一通り聞いた玉谷は腕組みをしながら考え込んだ。
「息吹戸が、ヒュドラの情報をそこまで仕入れていたとは……」
「はい。このカミナシでも把握していない情報です」
「そして彼女が頭部破壊をも行った。……それは本当なのか? 文献に載るあのヒュドラをそこまで弱らせることが出来たのか?」
玉谷が信じられないと呻くが、死傷数が少ないうえ半日以内で決着がついている。いやがうえにも信じるしかない。
東護も同じ気持ちであったが、自分の目で見たことが真実であるとキッパリと述べる。
「誘導役五名から、息吹戸が提案した作戦でダメージを与えた、という証言を得ています。そしてアレは和魂を使わなかったと聞いています」
玉谷は黙った。
息吹戸が誰かの力を借り、協力して戦ったという話は一度もない。
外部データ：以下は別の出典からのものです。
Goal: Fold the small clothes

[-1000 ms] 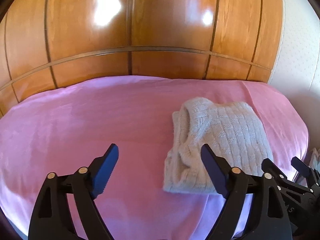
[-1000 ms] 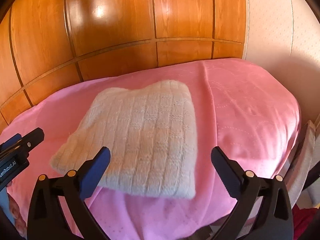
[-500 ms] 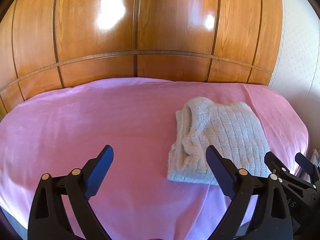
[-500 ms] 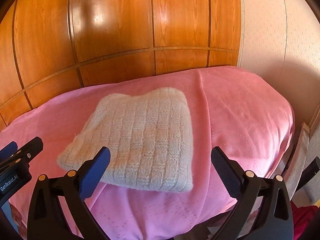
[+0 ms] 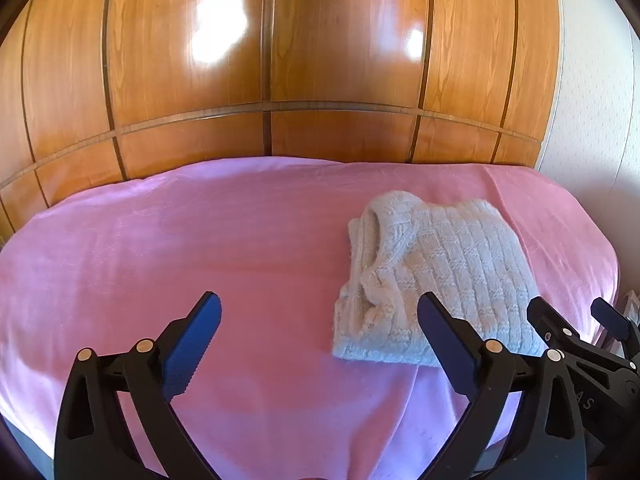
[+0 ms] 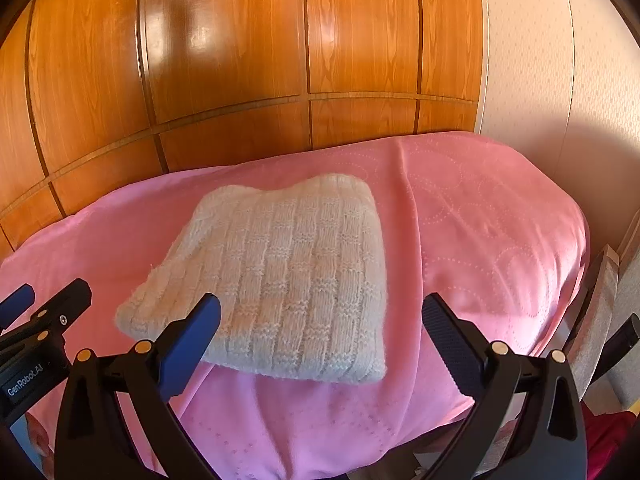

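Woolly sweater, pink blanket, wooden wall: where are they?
Woolly sweater [image 6: 288, 276]: right wrist view, middle of its knitted top.
Pink blanket [image 5: 180, 240]: left wrist view, bare stretch.
Wooden wall [image 5: 340, 40]: left wrist view, glossy panel.

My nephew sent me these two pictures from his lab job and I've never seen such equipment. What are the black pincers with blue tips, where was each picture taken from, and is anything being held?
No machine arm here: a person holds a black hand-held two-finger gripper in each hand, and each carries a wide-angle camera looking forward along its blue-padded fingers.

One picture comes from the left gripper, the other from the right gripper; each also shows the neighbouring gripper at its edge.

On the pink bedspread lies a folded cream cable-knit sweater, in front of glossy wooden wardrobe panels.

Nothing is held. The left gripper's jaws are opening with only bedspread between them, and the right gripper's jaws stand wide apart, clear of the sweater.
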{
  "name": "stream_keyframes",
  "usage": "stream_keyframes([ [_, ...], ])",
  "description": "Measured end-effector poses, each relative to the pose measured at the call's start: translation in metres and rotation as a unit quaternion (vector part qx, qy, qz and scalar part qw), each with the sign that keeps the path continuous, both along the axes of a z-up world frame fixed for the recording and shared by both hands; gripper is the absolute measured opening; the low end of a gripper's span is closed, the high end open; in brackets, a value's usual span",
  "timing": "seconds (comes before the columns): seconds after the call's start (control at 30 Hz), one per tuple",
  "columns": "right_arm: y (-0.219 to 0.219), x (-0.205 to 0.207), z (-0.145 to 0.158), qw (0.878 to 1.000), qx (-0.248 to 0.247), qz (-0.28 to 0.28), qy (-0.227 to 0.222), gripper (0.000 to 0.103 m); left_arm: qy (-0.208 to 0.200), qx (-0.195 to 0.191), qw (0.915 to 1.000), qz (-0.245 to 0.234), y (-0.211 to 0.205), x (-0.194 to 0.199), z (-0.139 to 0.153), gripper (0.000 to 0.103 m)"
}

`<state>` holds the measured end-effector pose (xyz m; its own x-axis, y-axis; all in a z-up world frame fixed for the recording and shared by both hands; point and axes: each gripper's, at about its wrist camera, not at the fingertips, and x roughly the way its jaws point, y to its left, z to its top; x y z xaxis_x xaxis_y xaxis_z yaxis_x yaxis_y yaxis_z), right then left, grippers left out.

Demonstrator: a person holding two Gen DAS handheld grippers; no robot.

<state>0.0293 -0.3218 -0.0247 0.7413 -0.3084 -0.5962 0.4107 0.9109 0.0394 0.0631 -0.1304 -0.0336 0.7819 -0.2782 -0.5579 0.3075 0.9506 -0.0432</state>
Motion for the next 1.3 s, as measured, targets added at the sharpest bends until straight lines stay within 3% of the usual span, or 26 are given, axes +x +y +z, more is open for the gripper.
stream_keyframes([
  [0.83, 0.003, -0.001, 0.0, 1.0, -0.011, 0.005, -0.002, 0.101, -0.007, 0.01, 0.9999, -0.009, -0.008, -0.006, 0.001, 0.099],
  [1.3, -0.003, 0.006, -0.009, 1.0, -0.001, 0.006, 0.007, 0.101, 0.01, 0.01, 0.9998, -0.013, -0.012, -0.001, -0.002, 0.099],
])
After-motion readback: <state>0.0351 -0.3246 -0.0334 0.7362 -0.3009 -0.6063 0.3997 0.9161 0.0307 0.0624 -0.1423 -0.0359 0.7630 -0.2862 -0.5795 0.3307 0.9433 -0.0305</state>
疑心が募る一方である。
「あと部長が言っていた鏡ですが、出現しました」
「なんだと!? どんな鏡だった!?」
玉谷が立ち上がって促すので、東護は数回瞬きを繰り返した。
「巨大な青銅鏡です。魔法陣の姿を映しとり送還の儀式を行いました。それも菩総日神様の力を移して」
「な!?」
「儀式を維持していたアメミットからは、途中の組み換えから最終段階まで殆ど息吹戸一人で完成させたと言っています」
急激に玉谷の顔色が悪くなる。
「一人で送還を!? そんなことをしたら瑠璃の体が!」
東護は引っかかりを覚えて首を傾げた。しかしあえて聞き返す必要はないだろうと気に止めない。
「ですから、病院に担ぎ込まれたとご連絡しました」
「……ああ、それが原因で担ぎ込まれて……そうか」
玉谷が安堵した表情になったので、東護が首を傾げた。視線で言いたいことを察した玉谷は、苦笑いを浮かべて電話機に視線を落とす。
「先ほど津賀留から、息吹戸が目を覚ましたと連絡があった。体に異常が無いので明日退院するそうだ」
「電話の相手は津賀留でしたか」
東護は考えるように顎に手を当てる。そして敵意で表情を歪ませながら「異常なしとは」と低い声で毒づいた。
「……なんなんだあの女。あのくらい力を使えば反動で死ぬだろう普通。良くても内臓損傷くらいあるだろう。無傷だと? 禍神並みにしぶとい女だ」
玉谷はしっかりと聞いていたが窘めなかった。二人の関係は壊滅的なので、この場合は聞き流した方が穏便に済むからである。